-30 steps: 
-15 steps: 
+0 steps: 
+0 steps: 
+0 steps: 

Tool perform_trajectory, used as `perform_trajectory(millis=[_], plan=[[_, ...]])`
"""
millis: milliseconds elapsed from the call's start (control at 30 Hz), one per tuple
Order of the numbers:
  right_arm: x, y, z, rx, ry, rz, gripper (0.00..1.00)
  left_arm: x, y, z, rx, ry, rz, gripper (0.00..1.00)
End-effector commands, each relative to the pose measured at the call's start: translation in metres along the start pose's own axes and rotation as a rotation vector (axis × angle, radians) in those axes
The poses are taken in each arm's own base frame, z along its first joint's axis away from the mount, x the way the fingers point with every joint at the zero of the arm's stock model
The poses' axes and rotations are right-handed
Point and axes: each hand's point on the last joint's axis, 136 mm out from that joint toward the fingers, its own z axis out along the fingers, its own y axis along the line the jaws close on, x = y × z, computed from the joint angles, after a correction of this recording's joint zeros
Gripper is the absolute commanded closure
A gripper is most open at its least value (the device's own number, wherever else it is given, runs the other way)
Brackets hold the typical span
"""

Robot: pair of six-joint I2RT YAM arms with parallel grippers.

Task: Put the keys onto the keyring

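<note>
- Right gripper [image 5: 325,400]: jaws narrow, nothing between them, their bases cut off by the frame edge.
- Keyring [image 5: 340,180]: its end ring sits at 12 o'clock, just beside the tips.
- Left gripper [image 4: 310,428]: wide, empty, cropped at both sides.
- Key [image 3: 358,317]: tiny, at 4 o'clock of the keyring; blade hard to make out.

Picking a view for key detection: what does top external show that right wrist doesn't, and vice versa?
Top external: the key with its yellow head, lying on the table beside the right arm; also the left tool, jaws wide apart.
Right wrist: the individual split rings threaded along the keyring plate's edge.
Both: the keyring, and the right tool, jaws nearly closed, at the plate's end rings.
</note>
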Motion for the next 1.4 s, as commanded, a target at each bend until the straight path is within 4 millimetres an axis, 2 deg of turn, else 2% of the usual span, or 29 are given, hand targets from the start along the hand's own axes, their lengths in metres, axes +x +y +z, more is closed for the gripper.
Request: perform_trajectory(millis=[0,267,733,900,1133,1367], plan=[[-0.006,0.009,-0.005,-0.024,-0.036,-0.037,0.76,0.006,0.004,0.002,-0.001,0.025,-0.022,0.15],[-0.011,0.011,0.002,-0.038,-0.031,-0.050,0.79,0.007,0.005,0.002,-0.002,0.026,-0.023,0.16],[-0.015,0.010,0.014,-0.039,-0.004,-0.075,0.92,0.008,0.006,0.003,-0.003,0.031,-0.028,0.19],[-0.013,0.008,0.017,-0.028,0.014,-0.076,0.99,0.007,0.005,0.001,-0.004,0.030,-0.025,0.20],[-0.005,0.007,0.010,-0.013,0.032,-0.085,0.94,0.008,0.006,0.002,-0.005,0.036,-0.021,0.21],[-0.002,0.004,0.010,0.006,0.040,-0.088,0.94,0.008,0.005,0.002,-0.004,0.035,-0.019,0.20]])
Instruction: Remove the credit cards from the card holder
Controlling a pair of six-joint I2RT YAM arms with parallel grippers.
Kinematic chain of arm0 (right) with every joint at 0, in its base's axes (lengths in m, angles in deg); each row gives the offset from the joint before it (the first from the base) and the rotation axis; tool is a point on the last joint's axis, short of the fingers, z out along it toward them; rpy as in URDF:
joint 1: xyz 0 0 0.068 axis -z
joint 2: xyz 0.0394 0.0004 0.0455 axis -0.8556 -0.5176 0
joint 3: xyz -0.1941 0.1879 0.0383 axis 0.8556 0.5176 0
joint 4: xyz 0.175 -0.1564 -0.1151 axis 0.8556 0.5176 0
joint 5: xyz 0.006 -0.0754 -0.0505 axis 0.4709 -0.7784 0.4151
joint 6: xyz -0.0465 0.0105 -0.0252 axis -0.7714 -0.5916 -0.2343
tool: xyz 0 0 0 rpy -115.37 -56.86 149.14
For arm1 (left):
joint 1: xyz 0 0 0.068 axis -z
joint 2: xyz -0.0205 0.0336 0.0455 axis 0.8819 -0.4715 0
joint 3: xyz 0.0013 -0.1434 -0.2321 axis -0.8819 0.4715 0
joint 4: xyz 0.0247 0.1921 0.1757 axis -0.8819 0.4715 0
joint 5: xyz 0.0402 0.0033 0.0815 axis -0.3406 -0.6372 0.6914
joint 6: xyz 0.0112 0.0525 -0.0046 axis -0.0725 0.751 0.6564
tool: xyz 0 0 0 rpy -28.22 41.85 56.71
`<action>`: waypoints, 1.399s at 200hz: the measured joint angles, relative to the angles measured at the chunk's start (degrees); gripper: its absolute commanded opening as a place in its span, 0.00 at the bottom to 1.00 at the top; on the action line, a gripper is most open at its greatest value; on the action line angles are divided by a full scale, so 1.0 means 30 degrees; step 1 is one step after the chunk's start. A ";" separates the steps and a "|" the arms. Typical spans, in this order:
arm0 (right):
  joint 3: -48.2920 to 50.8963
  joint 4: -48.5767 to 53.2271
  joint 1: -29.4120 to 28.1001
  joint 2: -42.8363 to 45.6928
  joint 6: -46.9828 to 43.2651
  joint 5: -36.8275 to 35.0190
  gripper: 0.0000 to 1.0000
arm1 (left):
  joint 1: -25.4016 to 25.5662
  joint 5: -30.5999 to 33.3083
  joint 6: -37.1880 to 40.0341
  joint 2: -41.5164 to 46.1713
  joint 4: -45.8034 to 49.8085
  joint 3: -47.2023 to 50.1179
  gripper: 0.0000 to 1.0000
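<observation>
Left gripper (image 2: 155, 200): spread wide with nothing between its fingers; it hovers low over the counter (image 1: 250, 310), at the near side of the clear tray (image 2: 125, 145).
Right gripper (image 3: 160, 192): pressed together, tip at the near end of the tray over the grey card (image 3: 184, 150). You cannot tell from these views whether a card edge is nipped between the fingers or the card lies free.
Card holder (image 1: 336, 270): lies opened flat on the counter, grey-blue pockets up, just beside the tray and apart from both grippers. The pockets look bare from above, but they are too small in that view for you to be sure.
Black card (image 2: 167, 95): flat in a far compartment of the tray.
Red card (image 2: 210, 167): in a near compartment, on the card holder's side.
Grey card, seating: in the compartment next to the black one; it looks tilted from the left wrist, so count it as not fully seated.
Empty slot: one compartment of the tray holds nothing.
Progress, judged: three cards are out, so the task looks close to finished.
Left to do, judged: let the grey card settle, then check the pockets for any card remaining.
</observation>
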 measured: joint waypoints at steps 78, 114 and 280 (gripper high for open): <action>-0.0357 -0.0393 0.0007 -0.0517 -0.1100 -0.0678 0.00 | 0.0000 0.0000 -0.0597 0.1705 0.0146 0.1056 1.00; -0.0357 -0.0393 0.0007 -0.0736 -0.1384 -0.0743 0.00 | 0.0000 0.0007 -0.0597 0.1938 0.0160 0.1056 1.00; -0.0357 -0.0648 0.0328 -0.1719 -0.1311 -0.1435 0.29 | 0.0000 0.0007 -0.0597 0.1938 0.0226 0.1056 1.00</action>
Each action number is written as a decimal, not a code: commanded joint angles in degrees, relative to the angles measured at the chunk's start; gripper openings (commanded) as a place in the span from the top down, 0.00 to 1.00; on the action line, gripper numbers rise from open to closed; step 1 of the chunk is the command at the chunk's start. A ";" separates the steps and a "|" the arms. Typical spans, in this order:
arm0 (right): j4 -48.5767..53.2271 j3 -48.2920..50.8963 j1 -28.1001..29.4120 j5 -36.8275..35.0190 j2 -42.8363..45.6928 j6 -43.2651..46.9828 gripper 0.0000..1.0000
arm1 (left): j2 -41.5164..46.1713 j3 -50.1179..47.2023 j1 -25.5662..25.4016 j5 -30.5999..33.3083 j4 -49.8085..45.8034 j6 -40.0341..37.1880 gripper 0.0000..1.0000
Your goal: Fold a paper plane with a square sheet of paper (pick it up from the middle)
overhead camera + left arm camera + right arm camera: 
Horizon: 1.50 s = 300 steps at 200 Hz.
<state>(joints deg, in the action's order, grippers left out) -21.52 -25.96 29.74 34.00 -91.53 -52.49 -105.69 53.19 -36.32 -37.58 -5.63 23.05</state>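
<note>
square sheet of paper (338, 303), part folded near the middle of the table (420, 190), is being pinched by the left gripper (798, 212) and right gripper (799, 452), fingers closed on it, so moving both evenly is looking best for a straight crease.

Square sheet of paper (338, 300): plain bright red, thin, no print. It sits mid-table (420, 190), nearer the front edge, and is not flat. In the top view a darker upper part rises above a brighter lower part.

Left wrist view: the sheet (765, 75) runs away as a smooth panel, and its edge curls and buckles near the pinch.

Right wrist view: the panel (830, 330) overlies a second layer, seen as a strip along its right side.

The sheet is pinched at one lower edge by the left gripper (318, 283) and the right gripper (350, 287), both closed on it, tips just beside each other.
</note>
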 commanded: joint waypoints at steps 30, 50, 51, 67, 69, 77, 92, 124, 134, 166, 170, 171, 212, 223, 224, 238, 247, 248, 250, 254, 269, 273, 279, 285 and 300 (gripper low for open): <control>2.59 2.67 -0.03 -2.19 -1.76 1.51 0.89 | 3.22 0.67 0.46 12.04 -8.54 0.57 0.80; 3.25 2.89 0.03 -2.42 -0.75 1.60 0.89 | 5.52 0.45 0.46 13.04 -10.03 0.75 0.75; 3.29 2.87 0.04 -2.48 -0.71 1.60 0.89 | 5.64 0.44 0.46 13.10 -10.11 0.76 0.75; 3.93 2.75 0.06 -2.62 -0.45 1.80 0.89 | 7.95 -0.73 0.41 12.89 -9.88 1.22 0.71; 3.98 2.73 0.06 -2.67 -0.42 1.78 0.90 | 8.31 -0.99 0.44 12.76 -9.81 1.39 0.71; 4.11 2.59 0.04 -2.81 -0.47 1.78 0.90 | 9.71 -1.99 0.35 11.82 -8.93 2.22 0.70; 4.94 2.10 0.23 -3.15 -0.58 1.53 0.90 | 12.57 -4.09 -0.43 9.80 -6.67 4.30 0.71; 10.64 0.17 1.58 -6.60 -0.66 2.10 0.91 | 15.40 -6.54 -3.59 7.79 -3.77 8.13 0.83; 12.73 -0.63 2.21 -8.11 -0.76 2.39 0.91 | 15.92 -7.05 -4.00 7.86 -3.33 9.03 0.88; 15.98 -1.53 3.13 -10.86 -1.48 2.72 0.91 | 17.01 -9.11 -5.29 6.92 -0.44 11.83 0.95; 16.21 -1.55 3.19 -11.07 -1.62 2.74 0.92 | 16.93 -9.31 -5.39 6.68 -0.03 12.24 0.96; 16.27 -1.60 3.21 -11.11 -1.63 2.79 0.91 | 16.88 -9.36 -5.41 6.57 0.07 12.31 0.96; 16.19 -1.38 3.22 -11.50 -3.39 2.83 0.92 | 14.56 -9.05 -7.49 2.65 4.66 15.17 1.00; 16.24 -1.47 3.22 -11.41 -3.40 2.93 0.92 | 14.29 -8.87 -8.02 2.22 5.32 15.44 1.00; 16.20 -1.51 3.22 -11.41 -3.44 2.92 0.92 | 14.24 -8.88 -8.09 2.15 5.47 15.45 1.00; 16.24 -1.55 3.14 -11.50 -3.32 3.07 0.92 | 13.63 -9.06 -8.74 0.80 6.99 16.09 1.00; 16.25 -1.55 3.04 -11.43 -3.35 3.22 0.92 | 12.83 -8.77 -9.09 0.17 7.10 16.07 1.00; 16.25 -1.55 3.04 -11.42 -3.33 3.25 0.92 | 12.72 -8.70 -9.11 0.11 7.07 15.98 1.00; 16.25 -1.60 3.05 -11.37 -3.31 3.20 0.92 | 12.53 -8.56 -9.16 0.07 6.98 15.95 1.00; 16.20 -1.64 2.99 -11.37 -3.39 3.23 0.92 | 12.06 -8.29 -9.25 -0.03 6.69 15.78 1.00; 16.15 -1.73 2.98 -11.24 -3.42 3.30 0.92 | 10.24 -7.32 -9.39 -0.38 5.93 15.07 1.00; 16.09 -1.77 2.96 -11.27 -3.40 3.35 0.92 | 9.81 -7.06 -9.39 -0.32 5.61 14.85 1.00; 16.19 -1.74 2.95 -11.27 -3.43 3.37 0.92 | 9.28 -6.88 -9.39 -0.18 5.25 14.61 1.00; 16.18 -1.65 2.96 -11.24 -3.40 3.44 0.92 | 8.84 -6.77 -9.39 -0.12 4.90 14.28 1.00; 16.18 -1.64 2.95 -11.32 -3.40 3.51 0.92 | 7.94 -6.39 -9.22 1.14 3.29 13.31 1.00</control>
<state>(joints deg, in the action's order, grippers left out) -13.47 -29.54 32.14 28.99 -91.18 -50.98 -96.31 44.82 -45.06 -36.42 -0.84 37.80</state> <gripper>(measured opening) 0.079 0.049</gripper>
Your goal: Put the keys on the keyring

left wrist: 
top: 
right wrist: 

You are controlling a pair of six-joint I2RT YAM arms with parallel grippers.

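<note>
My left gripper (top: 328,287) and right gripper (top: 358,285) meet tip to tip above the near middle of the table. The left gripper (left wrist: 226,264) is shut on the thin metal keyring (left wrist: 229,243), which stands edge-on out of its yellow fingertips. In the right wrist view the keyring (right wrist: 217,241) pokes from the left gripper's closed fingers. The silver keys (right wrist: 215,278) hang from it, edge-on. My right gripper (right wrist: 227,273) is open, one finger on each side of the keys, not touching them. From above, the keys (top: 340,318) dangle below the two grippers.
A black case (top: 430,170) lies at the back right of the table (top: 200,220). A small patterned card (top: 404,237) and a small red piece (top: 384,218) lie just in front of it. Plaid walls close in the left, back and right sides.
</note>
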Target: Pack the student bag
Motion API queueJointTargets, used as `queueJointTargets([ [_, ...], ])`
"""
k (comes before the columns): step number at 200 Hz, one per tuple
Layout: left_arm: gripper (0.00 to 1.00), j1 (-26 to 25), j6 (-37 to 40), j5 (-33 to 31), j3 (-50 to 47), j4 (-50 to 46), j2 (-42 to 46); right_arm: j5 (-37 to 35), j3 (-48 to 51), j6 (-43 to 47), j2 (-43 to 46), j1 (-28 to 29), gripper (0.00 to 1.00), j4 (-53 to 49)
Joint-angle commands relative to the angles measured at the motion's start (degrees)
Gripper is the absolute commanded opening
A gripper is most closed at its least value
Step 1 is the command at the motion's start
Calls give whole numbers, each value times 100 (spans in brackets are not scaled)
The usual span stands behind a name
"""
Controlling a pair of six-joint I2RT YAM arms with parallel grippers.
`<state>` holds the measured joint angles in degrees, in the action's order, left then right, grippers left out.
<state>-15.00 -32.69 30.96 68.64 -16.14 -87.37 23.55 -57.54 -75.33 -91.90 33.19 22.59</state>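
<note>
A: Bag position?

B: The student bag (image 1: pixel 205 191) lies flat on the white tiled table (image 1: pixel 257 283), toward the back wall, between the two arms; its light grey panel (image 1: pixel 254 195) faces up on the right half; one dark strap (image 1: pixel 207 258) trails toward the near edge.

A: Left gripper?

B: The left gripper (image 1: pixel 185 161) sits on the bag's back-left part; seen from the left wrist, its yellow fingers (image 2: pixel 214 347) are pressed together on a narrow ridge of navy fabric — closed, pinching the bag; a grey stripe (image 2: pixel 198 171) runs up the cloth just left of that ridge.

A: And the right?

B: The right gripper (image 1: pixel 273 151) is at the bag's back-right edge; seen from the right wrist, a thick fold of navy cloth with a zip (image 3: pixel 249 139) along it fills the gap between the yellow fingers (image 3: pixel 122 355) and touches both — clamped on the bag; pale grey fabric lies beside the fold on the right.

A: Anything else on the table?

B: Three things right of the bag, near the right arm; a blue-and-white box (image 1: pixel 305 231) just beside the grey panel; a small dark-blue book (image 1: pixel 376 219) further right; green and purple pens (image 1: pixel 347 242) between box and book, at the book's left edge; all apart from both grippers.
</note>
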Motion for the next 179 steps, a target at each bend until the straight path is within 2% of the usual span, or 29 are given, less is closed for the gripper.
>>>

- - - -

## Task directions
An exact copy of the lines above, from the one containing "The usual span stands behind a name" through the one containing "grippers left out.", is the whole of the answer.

## Reply to the exercise
The usual span stands behind a name
"""
Controlling a pair of six-joint I2RT YAM arms with parallel grippers.
`<state>` holds the measured joint angles in degrees, in the action's order, left then right, grippers left out.

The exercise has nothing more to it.